Bandyci byli bezkarni. "Przed meczem, po akredytowaniu się, skierowano nas na wyznaczony parking i zapewniono, że samochody będą pilnowane przez ochroniarza. Po meczu okazało się, że mają pocięte opony. W sumie unieruchomionych zostało 10 aut" - opowiada serwisowi sport.pl Krzysztof Staszak z krakowskiego oddziału "Gazety Wyborczej".
Szefowie Zagłębia również zachowali się nieładnie. "Początkowo prezes klubu Leszek Baczyński zapewnił nas, że załatwi wulkanizatora i pokryje koszty naprawy. Potem jednak przez rzecznika prasowego przekazał, że klub nie zamierza zwracać nam żadnych pieniędzy. Usłyszeliśmy, że mamy postarać się o zaświadczenia z policji i zwrócić się o wypłatę z autocasco" - dodał dziennikarz.

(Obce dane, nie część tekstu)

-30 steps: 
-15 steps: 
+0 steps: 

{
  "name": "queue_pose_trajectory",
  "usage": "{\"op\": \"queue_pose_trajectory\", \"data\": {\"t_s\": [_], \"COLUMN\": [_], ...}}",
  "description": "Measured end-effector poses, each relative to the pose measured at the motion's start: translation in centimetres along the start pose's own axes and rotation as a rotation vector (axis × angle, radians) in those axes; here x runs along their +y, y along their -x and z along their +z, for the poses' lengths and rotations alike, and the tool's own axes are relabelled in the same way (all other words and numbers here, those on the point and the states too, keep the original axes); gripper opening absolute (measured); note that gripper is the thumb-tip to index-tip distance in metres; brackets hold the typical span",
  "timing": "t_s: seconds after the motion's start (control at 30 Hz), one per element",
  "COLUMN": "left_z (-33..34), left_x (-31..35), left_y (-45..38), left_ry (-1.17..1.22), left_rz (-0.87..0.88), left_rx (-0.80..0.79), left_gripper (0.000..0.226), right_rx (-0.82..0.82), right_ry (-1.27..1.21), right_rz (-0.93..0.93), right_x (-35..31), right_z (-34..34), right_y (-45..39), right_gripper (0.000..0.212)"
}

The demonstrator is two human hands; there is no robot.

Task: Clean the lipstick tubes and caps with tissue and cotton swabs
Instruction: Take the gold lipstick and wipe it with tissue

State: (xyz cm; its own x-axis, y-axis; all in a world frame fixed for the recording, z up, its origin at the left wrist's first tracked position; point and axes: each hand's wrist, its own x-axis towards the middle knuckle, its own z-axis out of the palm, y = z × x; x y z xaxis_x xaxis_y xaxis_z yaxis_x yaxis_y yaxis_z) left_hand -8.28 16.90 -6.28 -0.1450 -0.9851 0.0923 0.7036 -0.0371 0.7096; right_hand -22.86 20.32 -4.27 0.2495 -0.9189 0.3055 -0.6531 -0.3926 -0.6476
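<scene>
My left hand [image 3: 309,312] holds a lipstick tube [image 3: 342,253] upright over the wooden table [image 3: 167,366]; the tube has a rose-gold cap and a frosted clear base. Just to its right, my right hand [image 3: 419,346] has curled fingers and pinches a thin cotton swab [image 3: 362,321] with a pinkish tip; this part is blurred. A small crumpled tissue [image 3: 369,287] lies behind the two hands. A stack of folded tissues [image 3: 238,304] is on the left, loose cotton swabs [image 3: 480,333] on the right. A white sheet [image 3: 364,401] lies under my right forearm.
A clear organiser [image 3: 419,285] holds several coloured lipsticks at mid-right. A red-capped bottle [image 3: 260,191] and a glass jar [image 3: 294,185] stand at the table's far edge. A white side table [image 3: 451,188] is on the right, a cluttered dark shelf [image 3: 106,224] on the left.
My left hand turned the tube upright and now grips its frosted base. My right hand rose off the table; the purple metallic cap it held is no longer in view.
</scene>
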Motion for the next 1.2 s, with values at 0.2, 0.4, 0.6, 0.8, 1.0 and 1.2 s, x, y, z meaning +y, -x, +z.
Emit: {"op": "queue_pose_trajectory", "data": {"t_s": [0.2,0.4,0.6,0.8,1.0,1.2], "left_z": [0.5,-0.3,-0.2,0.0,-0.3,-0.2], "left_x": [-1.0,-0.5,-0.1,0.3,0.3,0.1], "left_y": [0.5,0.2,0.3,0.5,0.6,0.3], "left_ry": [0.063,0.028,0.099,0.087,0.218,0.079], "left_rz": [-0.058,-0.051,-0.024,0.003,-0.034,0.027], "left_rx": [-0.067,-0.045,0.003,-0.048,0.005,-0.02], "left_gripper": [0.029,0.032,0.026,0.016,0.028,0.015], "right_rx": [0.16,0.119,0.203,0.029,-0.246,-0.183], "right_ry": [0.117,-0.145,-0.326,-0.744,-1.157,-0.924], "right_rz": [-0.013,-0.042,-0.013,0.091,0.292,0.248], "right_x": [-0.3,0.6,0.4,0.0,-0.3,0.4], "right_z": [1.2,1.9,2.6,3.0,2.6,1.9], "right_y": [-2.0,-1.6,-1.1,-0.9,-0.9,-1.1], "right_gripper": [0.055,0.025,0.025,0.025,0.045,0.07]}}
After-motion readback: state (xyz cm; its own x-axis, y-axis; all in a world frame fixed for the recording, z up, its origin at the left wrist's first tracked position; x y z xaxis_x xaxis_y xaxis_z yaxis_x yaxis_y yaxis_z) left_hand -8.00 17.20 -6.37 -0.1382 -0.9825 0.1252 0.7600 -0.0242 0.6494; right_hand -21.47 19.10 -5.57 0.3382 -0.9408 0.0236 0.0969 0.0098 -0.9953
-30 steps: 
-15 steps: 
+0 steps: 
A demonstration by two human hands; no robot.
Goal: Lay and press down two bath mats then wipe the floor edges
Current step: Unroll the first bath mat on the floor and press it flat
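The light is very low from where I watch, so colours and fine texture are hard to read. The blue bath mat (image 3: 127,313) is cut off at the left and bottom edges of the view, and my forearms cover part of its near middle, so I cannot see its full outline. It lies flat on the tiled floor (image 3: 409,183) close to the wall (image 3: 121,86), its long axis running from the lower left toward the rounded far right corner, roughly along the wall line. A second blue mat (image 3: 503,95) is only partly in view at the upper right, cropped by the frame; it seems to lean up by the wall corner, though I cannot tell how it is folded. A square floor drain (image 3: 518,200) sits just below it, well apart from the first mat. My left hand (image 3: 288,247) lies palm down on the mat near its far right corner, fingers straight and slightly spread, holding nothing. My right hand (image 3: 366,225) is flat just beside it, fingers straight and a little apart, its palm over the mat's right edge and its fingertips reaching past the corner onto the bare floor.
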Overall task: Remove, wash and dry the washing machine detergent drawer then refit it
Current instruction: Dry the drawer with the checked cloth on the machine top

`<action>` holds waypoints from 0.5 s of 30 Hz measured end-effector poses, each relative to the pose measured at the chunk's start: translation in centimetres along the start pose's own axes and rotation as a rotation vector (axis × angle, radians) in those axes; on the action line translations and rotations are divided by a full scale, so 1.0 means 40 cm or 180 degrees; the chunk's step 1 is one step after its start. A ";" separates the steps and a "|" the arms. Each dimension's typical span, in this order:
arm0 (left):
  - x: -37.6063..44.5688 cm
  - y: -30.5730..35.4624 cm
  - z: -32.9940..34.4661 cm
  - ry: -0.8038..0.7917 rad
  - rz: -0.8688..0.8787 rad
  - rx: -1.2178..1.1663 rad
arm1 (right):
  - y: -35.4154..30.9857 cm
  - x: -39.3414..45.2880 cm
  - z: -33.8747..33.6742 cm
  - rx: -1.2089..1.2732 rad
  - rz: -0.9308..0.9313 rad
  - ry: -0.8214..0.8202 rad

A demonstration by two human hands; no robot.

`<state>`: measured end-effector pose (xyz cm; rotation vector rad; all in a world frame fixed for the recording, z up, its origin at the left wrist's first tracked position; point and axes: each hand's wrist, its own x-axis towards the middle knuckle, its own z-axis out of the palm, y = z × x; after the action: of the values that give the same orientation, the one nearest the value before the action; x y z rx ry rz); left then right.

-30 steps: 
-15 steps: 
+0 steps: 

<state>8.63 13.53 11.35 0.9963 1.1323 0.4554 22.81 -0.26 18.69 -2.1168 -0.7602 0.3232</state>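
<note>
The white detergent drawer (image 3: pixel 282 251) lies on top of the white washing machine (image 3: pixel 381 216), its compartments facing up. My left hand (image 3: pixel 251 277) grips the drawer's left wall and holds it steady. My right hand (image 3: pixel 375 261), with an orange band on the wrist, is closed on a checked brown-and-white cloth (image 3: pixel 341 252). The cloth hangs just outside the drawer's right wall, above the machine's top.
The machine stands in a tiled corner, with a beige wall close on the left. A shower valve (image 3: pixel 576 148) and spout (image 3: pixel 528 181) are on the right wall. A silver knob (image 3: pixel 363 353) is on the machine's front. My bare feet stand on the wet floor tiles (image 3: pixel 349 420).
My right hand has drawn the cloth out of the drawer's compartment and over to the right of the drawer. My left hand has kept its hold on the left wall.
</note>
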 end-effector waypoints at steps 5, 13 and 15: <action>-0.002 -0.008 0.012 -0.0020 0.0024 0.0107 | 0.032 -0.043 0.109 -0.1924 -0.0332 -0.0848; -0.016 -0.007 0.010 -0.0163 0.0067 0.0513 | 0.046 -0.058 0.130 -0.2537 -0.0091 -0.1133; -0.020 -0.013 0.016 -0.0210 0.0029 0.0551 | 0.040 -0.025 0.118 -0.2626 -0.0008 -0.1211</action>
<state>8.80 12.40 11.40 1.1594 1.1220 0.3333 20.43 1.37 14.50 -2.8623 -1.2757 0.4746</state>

Chuligani niszczyli wszystkie samochody z małopolskimi rejestracjami. Także te należące do piłkarzy Zagłębia - Grzegorza Kaliciaka, Dariusza Gawęckiego i Piotra Banickiego.
Piłkarze Wisły Kraków wygrali 3:1 i utrzymali pozycję lidera Orange Ekstraklasy. Zagłębie jest na najlepszej drodze do degradacji.